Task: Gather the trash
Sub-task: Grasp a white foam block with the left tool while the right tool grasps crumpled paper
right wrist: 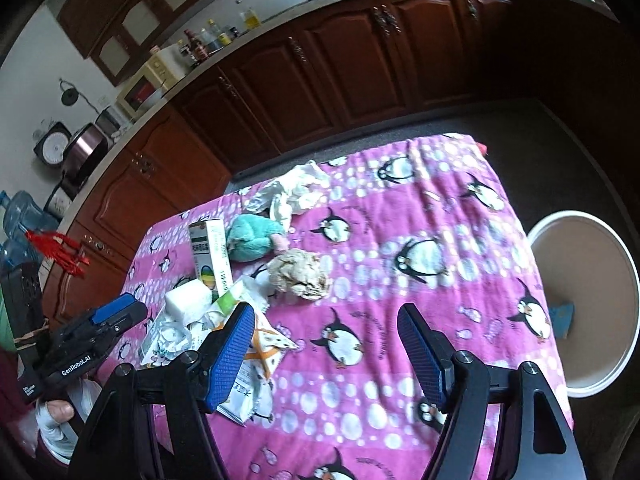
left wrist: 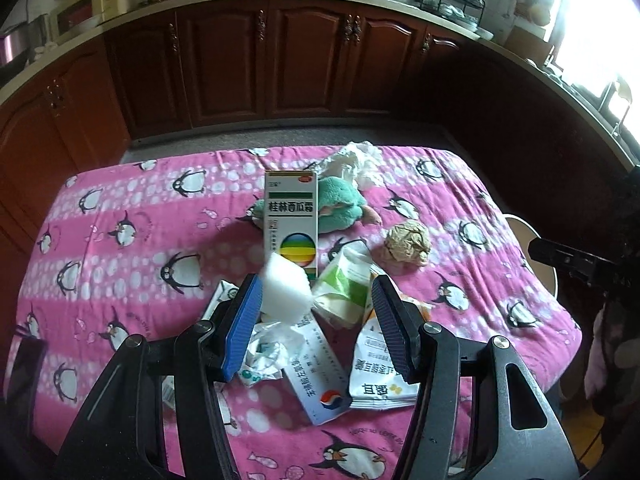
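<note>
On the pink penguin cloth (left wrist: 120,184), trash piled near the front edge, bin (right wrist: 624,280) off to the right.
Left tongs (left wrist: 316,320) half open with the white foam block (left wrist: 286,292) against one pad, not pinched; it's soft and could slip or tip the tall carton (left wrist: 291,220). Right tongs (right wrist: 326,352) widening, empty. Glossy wrappers (left wrist: 380,380) slide; the crumpled paper ball (right wrist: 298,276) rolls; the green plush (right wrist: 250,240) isn't trash.
</note>
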A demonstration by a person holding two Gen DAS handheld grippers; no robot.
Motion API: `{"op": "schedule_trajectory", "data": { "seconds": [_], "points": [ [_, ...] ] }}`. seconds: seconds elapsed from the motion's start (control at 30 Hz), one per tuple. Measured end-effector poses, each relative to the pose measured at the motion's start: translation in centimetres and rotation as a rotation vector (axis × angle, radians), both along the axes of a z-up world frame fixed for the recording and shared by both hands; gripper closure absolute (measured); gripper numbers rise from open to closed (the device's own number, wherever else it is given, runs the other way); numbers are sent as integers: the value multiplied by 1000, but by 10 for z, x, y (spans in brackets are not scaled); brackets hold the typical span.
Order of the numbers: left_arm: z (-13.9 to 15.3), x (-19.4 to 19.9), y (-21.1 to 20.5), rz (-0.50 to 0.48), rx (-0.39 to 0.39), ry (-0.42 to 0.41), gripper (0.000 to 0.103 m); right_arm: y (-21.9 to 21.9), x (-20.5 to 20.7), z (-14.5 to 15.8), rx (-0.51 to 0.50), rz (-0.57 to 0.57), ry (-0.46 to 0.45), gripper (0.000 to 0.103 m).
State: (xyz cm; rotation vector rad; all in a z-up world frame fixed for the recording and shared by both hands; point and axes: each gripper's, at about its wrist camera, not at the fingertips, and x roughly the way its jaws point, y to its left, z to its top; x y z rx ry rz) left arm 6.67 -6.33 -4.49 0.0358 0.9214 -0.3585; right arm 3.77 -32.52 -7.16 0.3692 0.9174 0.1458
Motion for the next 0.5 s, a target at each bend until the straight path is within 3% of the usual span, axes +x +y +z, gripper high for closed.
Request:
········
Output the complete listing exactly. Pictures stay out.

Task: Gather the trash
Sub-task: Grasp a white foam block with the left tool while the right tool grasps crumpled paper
right wrist: 
left wrist: 
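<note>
On the pink penguin cloth (left wrist: 120,184), trash piled near the front edge, bin (right wrist: 624,280) off to the right.
Left tongs (left wrist: 316,320) half open with the white foam block (left wrist: 286,292) against one pad, not pinched; it's soft and could slip or tip the tall carton (left wrist: 291,220). Right tongs (right wrist: 326,352) widening, empty. Glossy wrappers (left wrist: 380,380) slide; the crumpled paper ball (right wrist: 298,276) rolls; the green plush (right wrist: 250,240) isn't trash.
</note>
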A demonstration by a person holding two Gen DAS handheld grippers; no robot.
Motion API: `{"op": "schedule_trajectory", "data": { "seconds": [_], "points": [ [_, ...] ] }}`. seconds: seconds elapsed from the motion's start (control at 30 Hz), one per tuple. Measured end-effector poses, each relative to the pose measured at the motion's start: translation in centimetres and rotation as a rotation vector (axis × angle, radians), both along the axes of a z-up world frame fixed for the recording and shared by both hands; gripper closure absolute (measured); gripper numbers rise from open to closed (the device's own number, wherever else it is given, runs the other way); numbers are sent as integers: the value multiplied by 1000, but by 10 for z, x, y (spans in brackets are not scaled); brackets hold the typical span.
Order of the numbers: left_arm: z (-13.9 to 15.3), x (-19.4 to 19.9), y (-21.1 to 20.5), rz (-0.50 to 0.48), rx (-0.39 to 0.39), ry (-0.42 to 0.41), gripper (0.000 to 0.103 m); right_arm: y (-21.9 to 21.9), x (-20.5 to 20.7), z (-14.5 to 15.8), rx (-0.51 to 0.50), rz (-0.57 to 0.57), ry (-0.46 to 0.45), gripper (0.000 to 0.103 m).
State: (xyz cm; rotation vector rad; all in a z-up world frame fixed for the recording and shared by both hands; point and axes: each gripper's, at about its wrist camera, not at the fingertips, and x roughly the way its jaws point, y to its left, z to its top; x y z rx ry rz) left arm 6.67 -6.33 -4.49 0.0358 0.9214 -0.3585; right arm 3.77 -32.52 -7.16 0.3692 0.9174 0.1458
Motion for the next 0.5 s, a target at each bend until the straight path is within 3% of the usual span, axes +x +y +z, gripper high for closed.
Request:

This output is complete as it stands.